> ASSIGNMENT: Find every line in the entries that holds the string "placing" and report it.

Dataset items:

____

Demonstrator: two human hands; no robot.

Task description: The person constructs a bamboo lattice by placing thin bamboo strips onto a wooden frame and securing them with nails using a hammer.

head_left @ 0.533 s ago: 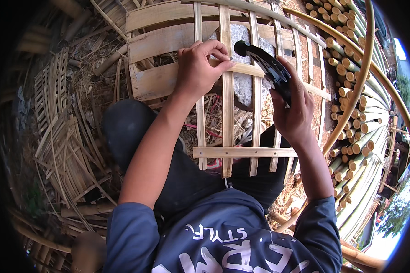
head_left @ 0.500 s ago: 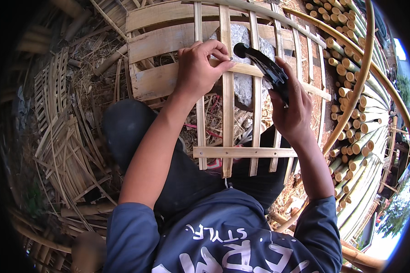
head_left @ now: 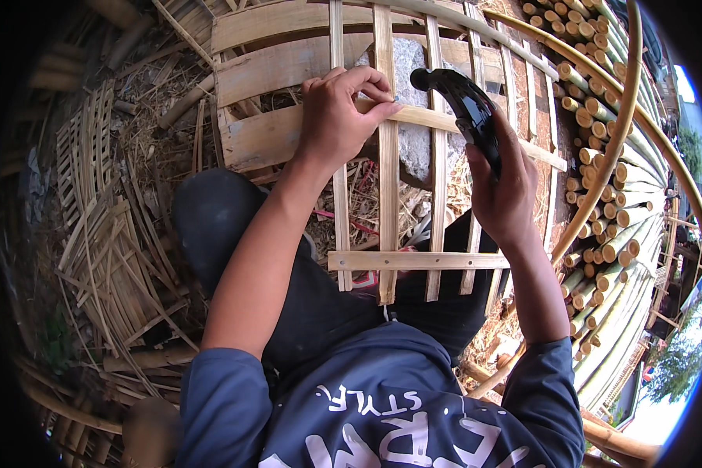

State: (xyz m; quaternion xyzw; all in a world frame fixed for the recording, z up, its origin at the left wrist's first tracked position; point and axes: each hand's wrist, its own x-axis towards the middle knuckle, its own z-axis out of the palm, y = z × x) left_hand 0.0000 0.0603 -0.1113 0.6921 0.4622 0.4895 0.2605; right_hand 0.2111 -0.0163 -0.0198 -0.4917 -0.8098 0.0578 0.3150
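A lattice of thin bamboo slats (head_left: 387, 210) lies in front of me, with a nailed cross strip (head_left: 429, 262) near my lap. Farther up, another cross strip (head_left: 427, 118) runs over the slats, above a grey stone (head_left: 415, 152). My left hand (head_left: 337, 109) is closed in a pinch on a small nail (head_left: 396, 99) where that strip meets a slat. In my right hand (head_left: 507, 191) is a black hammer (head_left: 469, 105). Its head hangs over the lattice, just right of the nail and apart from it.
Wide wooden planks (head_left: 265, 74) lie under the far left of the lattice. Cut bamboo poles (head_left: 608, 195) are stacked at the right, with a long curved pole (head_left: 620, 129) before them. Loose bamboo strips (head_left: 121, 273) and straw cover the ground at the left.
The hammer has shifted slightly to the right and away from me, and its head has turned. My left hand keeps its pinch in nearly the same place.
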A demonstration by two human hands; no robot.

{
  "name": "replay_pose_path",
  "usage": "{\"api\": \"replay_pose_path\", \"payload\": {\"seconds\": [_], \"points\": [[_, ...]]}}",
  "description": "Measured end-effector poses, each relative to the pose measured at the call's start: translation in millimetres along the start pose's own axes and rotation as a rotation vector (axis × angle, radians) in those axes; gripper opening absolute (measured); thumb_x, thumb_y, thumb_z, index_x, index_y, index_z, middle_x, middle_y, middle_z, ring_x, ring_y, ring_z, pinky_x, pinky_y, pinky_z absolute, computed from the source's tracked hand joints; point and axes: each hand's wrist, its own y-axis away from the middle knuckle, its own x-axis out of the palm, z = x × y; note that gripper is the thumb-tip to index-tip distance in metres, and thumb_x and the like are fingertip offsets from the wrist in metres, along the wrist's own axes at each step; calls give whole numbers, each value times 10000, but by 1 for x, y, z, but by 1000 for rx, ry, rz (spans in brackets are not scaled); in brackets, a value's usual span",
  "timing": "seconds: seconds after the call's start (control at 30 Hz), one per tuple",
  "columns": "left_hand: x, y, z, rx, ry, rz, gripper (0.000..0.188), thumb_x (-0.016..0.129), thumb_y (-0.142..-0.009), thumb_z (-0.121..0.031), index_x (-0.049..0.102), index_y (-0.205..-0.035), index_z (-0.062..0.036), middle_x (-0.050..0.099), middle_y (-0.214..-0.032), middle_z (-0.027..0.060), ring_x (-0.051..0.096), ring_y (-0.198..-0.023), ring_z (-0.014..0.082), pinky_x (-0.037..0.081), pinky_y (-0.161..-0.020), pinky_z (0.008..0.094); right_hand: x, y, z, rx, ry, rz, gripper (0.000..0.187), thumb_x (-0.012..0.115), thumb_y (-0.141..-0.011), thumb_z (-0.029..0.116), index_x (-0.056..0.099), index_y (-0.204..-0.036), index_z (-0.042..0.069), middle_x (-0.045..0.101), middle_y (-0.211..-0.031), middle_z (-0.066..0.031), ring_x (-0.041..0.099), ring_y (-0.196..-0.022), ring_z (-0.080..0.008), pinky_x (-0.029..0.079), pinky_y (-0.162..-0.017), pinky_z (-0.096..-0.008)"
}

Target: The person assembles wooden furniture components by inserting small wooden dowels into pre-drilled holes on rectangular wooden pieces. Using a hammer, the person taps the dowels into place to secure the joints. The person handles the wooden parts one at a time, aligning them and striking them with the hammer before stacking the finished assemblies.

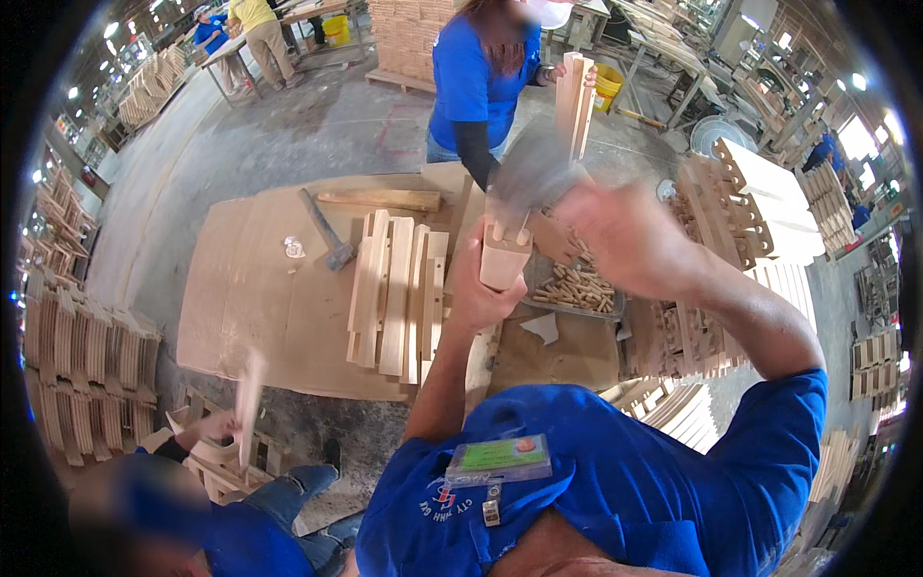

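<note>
My left hand (469,300) is wrapped round a pale wooden piece (505,263), which stands up from the bench with its end toward me. Pale dowels (510,234) show at its top. Over it, my right hand (630,236) is smeared by motion, its fingers closed. A blurred dark grey tool (536,165), apparently a hammer head, extends from that hand above the dowels; its handle cannot be made out. Beside the left hand lies a group of wooden strips (392,293). A tray of loose dowels (579,288) sits beneath my right forearm.
Cardboard (260,332) covers the bench, with another hammer (332,240) lying on it. Across the bench, a co-worker (471,87) holds wooden pieces (575,101). Another person (240,539) works at lower left. Stacked wooden parts (711,207) stand at right.
</note>
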Motion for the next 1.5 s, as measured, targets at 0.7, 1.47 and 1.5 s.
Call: {"api": "replay_pose_path", "payload": {"seconds": [0.7, 1.47, 1.5], "points": [[-14, 14, 16, -270, -19, 59, 783, 767, -749, -92, 458, -1462, 3, 614, -1233, 165, 614, -1139, 255, 507, -997, 391, 9, 46, -3, 548, -663, 155, 352, 555, -1102, 345, 660, -1035, 15, 602, -755, -81, 595, -683, -164, 479, -627, -323], [-88, 45, -60, -1250, 452, 146, 713, 620, -997, -553, 519, -1488, -46, 630, -1341, 134, 619, -1222, 203, 538, -941, 339, 168, 166, 0, 635, -892, 134, 464, 901, -848, 258, 605, -1097, 0, 639, -912, -127, 580, -799, -196, 525, -754, -360], [-83, 45, -76, -1241, 533, 108, 685, 628, -993, -534, 537, -1474, -54, 646, -1311, 119, 644, -1178, 197, 554, -898, 346, 179, 163, 0, 543, -869, 73, 490, 908, -835, 254, 602, -1129, 9, 637, -952, -137, 582, -800, -207, 526, -747, -359]]}}
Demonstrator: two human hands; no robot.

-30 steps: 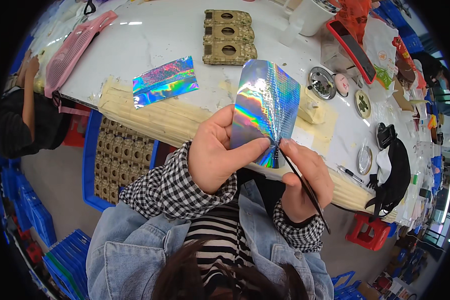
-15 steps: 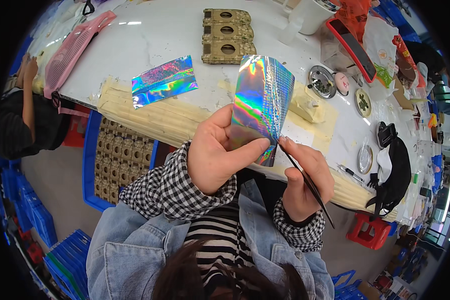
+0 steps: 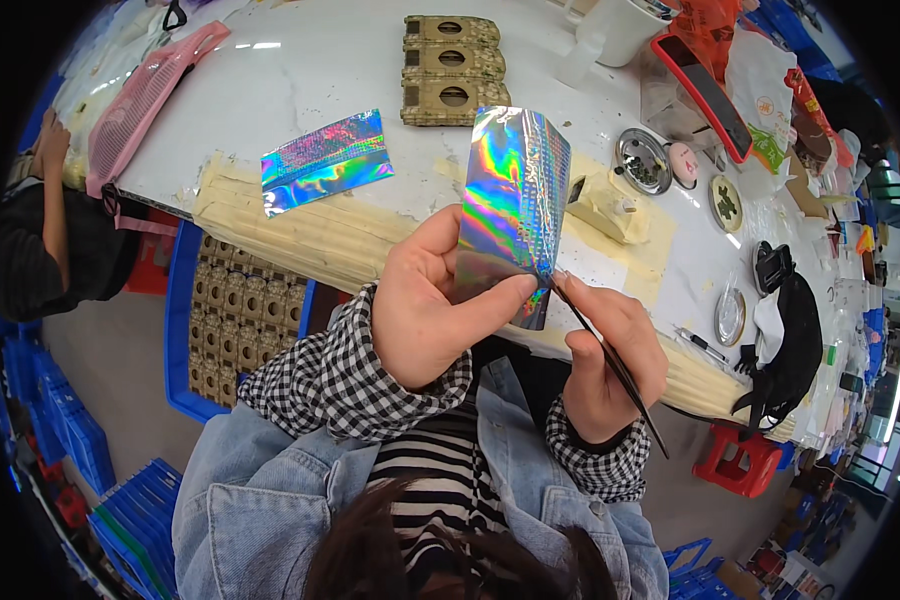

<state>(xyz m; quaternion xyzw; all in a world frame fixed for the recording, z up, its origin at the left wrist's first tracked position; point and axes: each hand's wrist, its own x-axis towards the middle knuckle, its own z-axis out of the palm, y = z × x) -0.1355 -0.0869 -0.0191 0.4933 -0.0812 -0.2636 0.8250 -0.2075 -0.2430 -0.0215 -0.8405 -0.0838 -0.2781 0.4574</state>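
Note:
My left hand [image 3: 420, 310] pinches the lower edge of a shiny holographic sticker sheet [image 3: 510, 185], which stands curved above the table's front edge. In my right hand [image 3: 615, 365] is a pair of thin black tweezers [image 3: 654, 430], slanting down to the right. Their tips meet the sheet's lower right part, close to my left thumb; whether they grip a sticker there is too small to tell. A second holographic sheet [image 3: 328, 162] lies flat on the table to the left. Beyond my hands, three camouflage-patterned casings [image 3: 452, 97] with round holes sit in a row.
Cream tape [image 3: 270, 225] covers the table's front edge. Below left stands a blue crate [image 3: 177, 335] of similar casings. To the right are a taped block [image 3: 610, 208], a round metal tin [image 3: 643, 165], a red-framed phone [image 3: 705, 100] and a black bag [image 3: 785, 350]. Another person's arm [image 3: 55, 220] shows at far left.
The sheet in my left hand has tilted slightly left and turned a little, so its reflections differ. Both hands keep their grip and have barely shifted.

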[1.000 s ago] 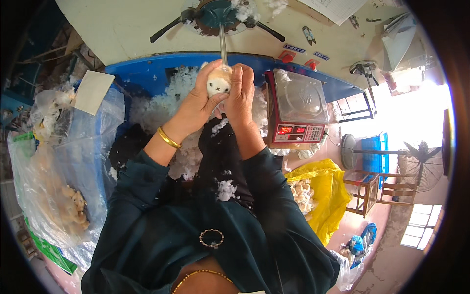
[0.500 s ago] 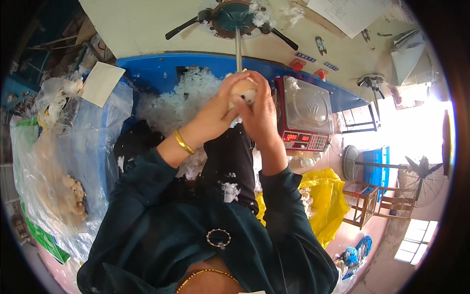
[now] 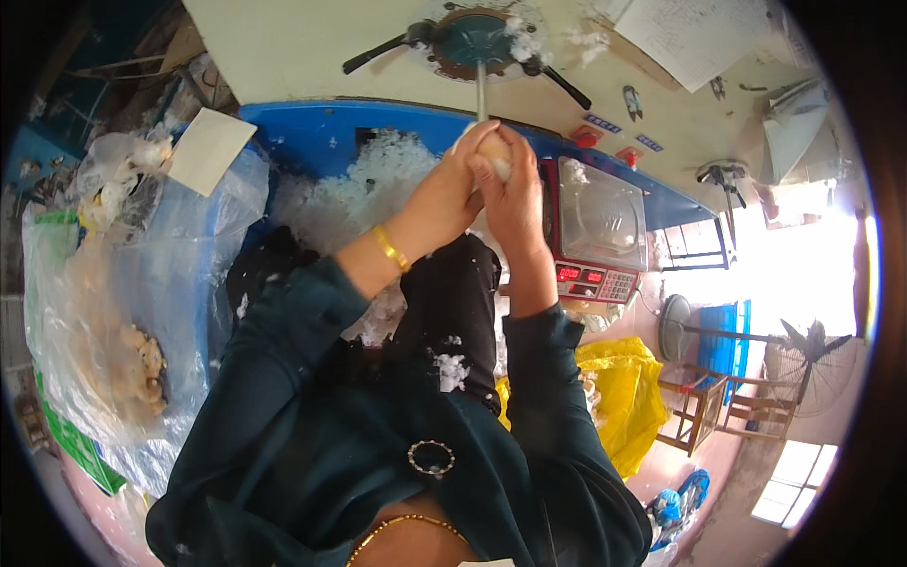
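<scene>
A small tan and white plush toy (image 3: 495, 151) is between my two hands, at the near end of a thin metal tube (image 3: 481, 92). My left hand (image 3: 444, 194) wraps round its left side, and a gold bracelet circles that wrist. My right hand (image 3: 517, 203) closes round the right side, fingers curled over the top. Much of the toy is hidden by my fingers, so whether the tube's tip is inside it I cannot tell. The tube comes out of a round green fitting (image 3: 475, 40) on a pale machine panel.
White stuffing (image 3: 378, 180) fills part of a blue trough (image 3: 312, 115). A red digital scale (image 3: 600, 213) stands right of my hands. At left is a clear plastic bag (image 3: 203, 246) with tan plush pieces (image 3: 144, 364). A yellow bag (image 3: 628, 397) lies at lower right, near a fan (image 3: 811, 345).
Both hands have pushed the toy farther up along the tube, away from me. The toy's white face and dark eye no longer show. The whole view has shifted slightly.
</scene>
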`<state>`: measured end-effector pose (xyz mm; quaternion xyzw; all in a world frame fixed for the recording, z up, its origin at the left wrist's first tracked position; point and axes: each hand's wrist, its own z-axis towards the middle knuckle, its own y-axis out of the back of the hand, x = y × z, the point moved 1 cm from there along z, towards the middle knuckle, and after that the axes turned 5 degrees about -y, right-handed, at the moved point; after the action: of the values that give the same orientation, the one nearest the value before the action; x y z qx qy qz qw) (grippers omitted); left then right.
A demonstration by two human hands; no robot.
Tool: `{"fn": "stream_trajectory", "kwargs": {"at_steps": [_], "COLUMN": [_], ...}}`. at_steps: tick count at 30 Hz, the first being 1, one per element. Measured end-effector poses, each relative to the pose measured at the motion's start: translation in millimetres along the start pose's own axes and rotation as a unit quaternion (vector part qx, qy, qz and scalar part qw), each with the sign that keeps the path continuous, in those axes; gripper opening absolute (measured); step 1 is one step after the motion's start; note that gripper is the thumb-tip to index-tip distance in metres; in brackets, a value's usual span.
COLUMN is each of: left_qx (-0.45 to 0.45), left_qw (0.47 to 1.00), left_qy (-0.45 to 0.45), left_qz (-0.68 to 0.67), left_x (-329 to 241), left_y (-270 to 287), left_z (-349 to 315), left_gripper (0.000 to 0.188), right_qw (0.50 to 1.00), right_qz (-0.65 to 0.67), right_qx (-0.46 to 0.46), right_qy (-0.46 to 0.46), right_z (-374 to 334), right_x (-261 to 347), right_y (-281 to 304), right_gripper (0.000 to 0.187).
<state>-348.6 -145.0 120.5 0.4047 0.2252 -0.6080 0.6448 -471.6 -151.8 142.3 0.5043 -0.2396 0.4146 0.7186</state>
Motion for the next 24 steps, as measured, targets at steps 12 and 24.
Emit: {"fn": "stream_trajectory", "kwargs": {"at_steps": [12, 24], "left_qx": [0.032, -0.231], "left_qw": [0.998, 0.415], "left_qy": [-0.033, 0.618], "left_qz": [-0.046, 0.627], "left_x": [-28, -34], "left_y": [20, 316], "left_z": [-62, -418], "left_gripper": [0.083, 0.035], "right_qw": [0.998, 0.849], "right_qz": [-0.051, -0.357], "right_qx": [0.025, 0.269], "right_qy": [-0.01, -0.281], "right_z": [-52, -200], "right_x": [-21, -196], "right_y": [13, 262], "right_gripper": [0.048, 0.044]}}
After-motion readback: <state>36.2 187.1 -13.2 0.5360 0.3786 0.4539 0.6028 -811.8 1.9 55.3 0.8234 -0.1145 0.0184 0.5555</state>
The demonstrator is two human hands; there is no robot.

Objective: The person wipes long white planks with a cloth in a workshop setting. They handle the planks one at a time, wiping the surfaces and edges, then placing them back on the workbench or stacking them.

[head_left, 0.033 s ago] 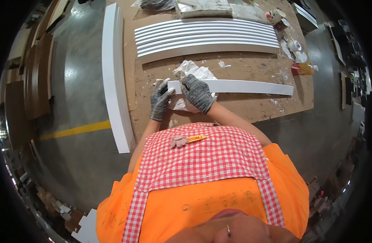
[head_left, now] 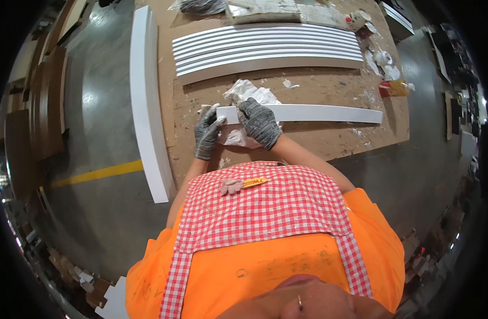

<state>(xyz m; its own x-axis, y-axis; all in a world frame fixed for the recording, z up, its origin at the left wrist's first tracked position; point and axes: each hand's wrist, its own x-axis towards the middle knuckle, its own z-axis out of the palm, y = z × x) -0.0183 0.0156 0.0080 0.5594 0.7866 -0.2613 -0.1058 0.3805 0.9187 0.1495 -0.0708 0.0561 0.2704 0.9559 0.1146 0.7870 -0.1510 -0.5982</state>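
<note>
A narrow white board lies crosswise in front of me on the brown worktable. My left hand, in a grey knit glove with pale smears on the fingertips, is closed round the board's left end. A short way along it, my right hand, gloved the same way, grips the board from above, its fingers bent over the far edge. A crumpled white cloth sticks out beyond the board, and more white material shows on the near side, under my hands. The right fingertips are partly hidden.
Several white strips lie side by side beyond the board. A long white panel runs along the table's left side. At the right are a bottle with amber liquid and stained containers. White wrapped slabs lie at the back.
The whole scene sits slightly further left in the view. Both hands keep their hold on the board, with hardly any visible movement.
</note>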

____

> YOUR SOLUTION:
Task description: The person constructs a bamboo lattice by placing thin bamboo strips onto a wooden frame and securing them with nails using a hammer.
Objective: The person wipes long white planks with a cloth in a workshop setting. They handle the planks one at a time, wiping the surfaces and edges, then placing them back on the workbench or stacking them.

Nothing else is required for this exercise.